I’ve written before about the great bikes designed and marketed by Breezer.  They are what they are: a turnkey commuter bike, all sorted out for you, ready to ride and fun to ride, with just enough aesthetic flourishes to make you look back at the bike once or twice once your reach your destination.  In a world captivated by spandex-carbon-fiber-titanium-tour-de-france bikes, the Breezer bring a little bit of the Dutch bicycle aesthetic to the US, leavened with some wild California hippie mountain bike DNA.  It’s the kind of product that makes for happy owners, and happy owners like to tell other people about their happy experiences (as I’m doing now).  In the parlance of Godin, they sneeze, and other people catch the virus.  In this case, it’s a Breezer virus, transmitted from friend to friend.

The good news is, it’s easier than ever to take a remarkable offering and then get the sneezers sneezing.  Why?  Because of a pattern of behavior in the US which the author Bill Bishop calls the "Big Sort".  Here’s an excerpt from an Economist article by the same name:

Because Americans are so mobile, even a mild preference for living
with like-minded neighbours leads over time to severe segregation. An
accountant in Texas, for example, can live anywhere she wants, so the
liberal ones move to the funky bits of Austin while the more
conservative ones prefer the exurbs of Dallas. Conservative
Californians can find refuge in Orange County or the Central Valley.

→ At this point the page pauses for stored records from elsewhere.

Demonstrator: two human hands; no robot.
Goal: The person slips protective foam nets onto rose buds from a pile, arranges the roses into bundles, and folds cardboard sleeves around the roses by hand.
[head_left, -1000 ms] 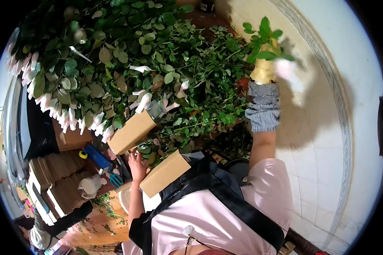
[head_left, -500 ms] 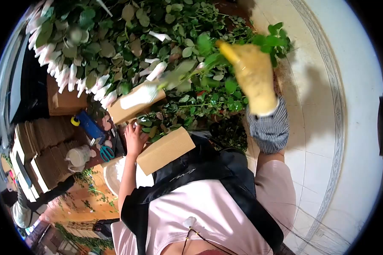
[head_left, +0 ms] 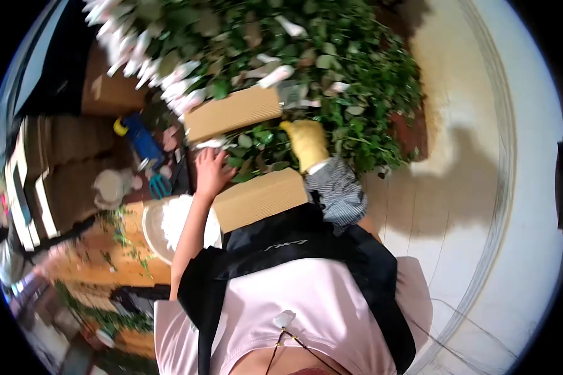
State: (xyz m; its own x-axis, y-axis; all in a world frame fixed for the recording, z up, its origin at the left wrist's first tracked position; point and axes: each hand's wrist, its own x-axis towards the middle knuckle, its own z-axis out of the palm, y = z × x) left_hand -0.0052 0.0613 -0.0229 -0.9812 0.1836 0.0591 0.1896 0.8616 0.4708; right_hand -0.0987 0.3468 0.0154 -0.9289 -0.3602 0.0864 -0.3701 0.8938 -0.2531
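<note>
My left hand (head_left: 211, 172), bare, rests with its fingers apart at the left end of a row of leafy stems, between two pieces of tan corrugated cardboard. A white-wrapped flower head (head_left: 213, 144) lies at its fingertips. My right hand (head_left: 306, 145), in a yellow glove with a checked sleeve cover, is closed round a leafy rose stem at the right end of that row. The upper cardboard (head_left: 233, 114) lies above the leaves (head_left: 256, 145), and the lower cardboard (head_left: 259, 199) lies nearest my body.
A large heap of leafy roses (head_left: 350, 62) with wrapped heads covers the top. At left are a blue tool (head_left: 142, 140), teal-handled scissors (head_left: 160, 185), stacked cardboard (head_left: 75, 169), a white cup (head_left: 111, 186) and a round white tub (head_left: 156, 234). A tiled floor (head_left: 438, 200) lies right.
My gloved right hand has come down and left from the far right, bringing a rose to the space between the cardboards. My left hand stays near their left end. The view has shifted.
</note>
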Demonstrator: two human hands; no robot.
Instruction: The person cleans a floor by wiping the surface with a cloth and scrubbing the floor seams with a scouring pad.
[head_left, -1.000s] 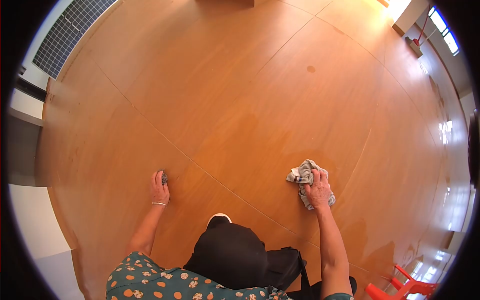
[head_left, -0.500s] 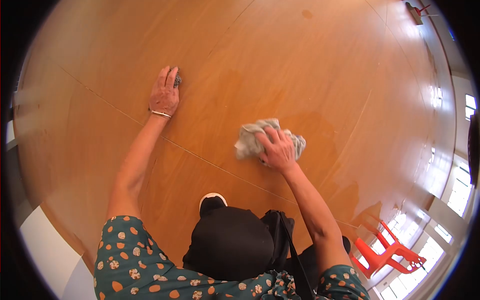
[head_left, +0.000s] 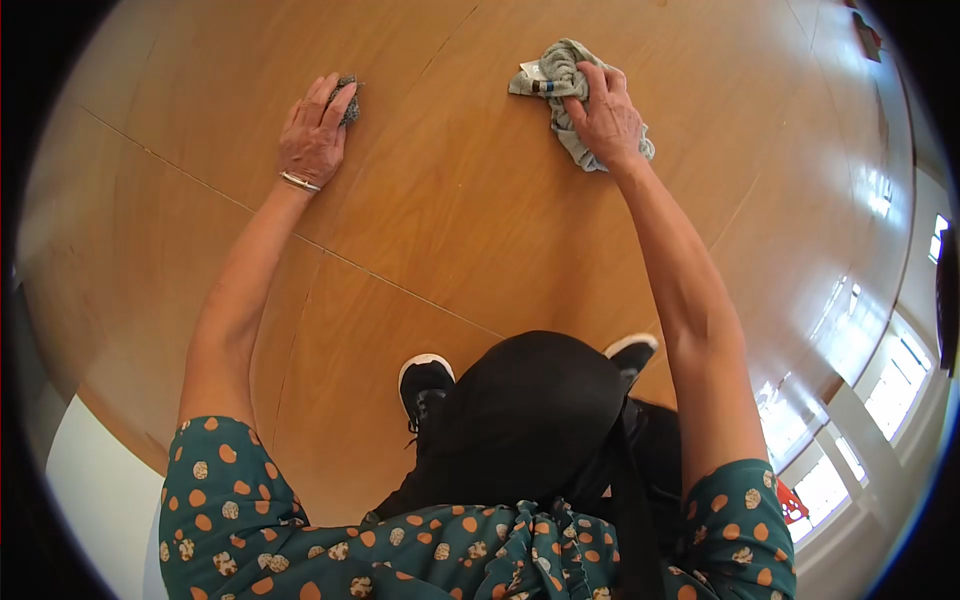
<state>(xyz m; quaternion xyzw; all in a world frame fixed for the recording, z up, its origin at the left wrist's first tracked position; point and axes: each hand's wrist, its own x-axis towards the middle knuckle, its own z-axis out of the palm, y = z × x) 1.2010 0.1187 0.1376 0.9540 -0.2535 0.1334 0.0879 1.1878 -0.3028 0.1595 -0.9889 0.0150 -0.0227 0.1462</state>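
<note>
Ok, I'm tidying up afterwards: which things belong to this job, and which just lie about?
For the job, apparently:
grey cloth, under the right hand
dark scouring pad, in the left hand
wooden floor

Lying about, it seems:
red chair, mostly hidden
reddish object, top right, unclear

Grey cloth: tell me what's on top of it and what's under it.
The right hand is on top of the grey cloth. Brown floor shows around it; whatever the cloth covers underneath can't be seen.
</note>
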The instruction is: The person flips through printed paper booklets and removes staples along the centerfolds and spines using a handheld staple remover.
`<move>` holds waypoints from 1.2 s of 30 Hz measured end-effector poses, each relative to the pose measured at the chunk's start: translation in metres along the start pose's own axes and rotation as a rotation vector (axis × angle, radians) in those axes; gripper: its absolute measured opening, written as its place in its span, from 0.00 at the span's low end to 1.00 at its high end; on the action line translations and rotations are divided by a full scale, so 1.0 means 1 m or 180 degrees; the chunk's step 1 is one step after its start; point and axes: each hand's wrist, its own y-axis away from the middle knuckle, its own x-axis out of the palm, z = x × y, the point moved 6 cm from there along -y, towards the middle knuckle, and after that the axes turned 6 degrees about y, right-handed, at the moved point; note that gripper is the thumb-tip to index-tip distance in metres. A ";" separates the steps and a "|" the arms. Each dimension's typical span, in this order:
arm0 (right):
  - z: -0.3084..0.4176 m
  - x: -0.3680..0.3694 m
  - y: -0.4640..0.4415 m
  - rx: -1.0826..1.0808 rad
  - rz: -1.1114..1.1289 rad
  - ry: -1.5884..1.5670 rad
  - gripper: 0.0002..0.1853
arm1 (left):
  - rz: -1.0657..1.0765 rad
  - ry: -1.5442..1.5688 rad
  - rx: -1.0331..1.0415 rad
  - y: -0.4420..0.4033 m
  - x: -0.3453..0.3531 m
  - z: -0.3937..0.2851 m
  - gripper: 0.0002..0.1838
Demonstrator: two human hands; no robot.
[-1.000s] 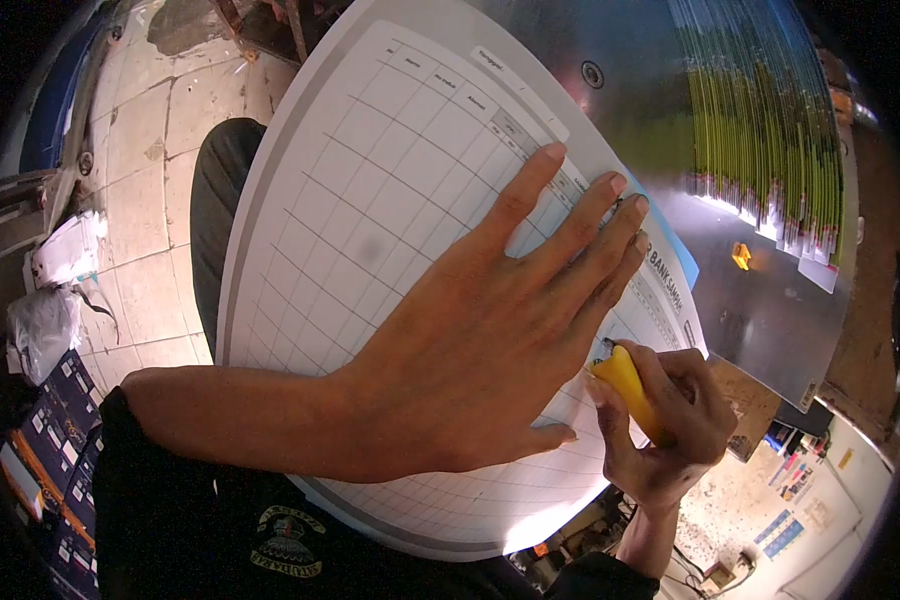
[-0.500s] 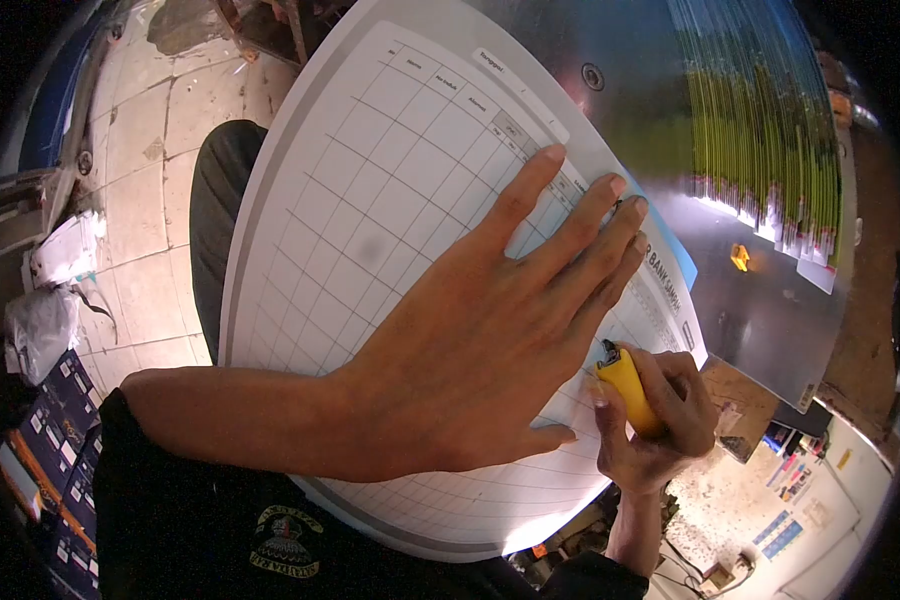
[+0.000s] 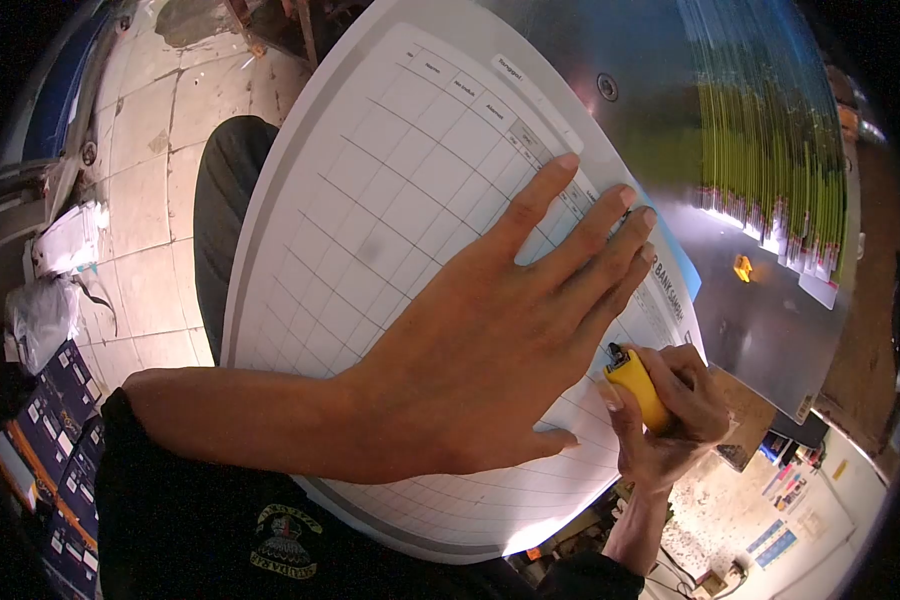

Over time, this means Americans are ever less exposed to contrary
views. In a book called “Hearing the Other Side”, Diana Mutz of the
University of Pennsylvania crunched survey data from 12 countries and
found that Americans were the least likely of all to talk about
politics with those who disagreed with them.

Intriguingly, the more educated Americans become, the more insular
they are. (Hence Mr Miller’s confusion.) Better-educated people tend to
be richer, so they have more choice about where they live. And they are
more mobile. One study that covered most of the 1980s and 1990s found
that 45% of young Americans with a college degree moved state within
five years of graduating, whereas only 19% of those with only a
high-school education did.

Severe segregation is a societal ill, but is in some ways a boon to marketers.  Make a bike that appeals to wealthy, liberal, educated, gregarious, retired boomers?  Super!  Now you can target them by zip code.  Once you get one maven in there with your offering, you can find creative ways to help that maven spread the word… and as they sneeze, the virus will spread fast and wide and deep. 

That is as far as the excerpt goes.